Drug Crazy
How We Got Into This Mess and How We Can Get Out
Drug Crazy - Addiction to Disaster - Page 98
At this pivotal moment, President Carter turned over the helm of national drug policy to a man who actually knew something about the problem. Stanford-trained psychiatrist Peter Bourne had helped open the Haight-Ashbury Free Clinic, and his observations of the street scene in San Francisco convinced him that prison was the last thing most of these kids needed. As drug czar, he hammered away at his close friend Jimmy Carter and finally convinced him that the law should be changed. On August 2, 1977, the President told Congress, “Penalties against possession of a drug should not be more damaging to an individual than the use of the drug itself,” and for the first time in four decades of criminalization, the White House called for the elimination of penalties for possession of marijuana.[16] It looked, for an instant, like the rules of engagement for the drug war were about to be rewritten.

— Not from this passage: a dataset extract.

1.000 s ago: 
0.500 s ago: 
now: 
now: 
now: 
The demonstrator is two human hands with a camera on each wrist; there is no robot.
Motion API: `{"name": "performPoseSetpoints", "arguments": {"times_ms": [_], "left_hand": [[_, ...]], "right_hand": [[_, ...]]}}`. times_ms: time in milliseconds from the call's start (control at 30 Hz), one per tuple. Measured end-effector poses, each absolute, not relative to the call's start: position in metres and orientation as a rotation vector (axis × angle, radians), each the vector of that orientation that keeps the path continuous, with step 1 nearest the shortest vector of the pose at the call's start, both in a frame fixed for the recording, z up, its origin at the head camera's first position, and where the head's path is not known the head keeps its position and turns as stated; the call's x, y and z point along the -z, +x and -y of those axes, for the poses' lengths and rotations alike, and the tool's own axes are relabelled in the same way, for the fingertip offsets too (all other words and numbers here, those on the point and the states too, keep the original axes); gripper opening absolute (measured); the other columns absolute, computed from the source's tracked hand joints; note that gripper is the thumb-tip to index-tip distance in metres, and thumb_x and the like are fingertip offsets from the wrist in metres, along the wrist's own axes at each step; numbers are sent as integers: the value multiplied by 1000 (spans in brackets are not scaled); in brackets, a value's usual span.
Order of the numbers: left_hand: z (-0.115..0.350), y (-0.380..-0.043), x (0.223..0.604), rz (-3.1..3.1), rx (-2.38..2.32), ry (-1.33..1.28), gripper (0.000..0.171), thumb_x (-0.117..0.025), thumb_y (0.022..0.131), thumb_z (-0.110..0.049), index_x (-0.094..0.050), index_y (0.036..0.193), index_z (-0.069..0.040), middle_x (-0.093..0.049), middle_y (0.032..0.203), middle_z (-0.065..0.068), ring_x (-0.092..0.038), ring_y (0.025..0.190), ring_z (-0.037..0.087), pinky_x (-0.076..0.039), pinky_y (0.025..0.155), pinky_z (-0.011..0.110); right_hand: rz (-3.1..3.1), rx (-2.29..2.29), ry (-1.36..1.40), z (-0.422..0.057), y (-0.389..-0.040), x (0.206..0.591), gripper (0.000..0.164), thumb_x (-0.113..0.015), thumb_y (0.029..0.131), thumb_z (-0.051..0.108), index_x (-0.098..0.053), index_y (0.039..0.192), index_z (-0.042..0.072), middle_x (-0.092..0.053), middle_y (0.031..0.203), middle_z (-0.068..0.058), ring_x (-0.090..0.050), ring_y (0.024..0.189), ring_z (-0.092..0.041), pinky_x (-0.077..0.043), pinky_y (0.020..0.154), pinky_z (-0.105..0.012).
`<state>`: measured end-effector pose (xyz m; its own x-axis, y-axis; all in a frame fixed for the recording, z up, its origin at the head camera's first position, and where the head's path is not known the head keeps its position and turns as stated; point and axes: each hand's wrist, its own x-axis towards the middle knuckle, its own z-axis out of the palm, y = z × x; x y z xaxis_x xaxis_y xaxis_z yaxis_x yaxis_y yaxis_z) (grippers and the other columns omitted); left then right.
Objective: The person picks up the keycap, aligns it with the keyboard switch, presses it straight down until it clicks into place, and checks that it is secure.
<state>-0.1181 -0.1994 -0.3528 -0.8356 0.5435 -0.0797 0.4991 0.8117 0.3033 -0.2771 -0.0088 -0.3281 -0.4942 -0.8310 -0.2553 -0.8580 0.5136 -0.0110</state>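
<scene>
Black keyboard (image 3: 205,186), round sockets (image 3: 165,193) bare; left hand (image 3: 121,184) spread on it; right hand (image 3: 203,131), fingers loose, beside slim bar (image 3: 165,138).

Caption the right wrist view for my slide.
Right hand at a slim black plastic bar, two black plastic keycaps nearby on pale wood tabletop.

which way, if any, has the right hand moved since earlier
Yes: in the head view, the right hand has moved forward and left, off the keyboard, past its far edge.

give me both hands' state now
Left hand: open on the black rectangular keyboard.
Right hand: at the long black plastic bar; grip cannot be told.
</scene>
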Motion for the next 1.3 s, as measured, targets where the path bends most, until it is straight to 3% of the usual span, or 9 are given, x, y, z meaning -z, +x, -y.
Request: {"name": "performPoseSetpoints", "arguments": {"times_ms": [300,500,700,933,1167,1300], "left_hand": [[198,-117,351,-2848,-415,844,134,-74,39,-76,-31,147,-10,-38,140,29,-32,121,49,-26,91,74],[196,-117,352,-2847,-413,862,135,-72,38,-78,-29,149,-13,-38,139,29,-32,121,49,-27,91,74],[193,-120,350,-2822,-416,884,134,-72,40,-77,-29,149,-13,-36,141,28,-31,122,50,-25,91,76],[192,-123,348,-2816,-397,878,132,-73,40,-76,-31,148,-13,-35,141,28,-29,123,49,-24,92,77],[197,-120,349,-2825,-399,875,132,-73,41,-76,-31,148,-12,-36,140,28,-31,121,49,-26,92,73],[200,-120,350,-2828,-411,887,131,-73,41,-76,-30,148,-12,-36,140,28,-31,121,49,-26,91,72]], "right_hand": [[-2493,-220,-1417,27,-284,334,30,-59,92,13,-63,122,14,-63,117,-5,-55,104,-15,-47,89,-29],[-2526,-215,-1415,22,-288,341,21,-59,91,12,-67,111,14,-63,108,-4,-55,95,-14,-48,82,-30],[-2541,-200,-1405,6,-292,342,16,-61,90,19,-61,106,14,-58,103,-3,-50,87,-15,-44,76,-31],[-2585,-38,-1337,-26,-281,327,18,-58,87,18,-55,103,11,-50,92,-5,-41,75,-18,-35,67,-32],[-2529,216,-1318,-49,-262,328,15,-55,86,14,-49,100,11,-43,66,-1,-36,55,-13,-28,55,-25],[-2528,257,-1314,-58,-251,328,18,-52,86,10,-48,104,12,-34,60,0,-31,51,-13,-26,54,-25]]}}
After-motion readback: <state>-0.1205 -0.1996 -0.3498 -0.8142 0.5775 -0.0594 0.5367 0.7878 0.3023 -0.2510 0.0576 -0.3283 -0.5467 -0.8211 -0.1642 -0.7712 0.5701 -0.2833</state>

But while Peter Bourne may have had a clear picture of the medical issues, he was incredibly naive about marijuana politics. An Englishman by birth, he failed to grasp the symbolic connection between reefer and the cultural war that had split the U.S. since the onset of Vietnam. To at least half the country, marijuana was emblematic of the unpatriotic, long-haired anti-war counter-culture—not just a drug, but a flag of anarchy. These citizens had not abandoned the field. They were waiting for a strategic opening and now it was at hand.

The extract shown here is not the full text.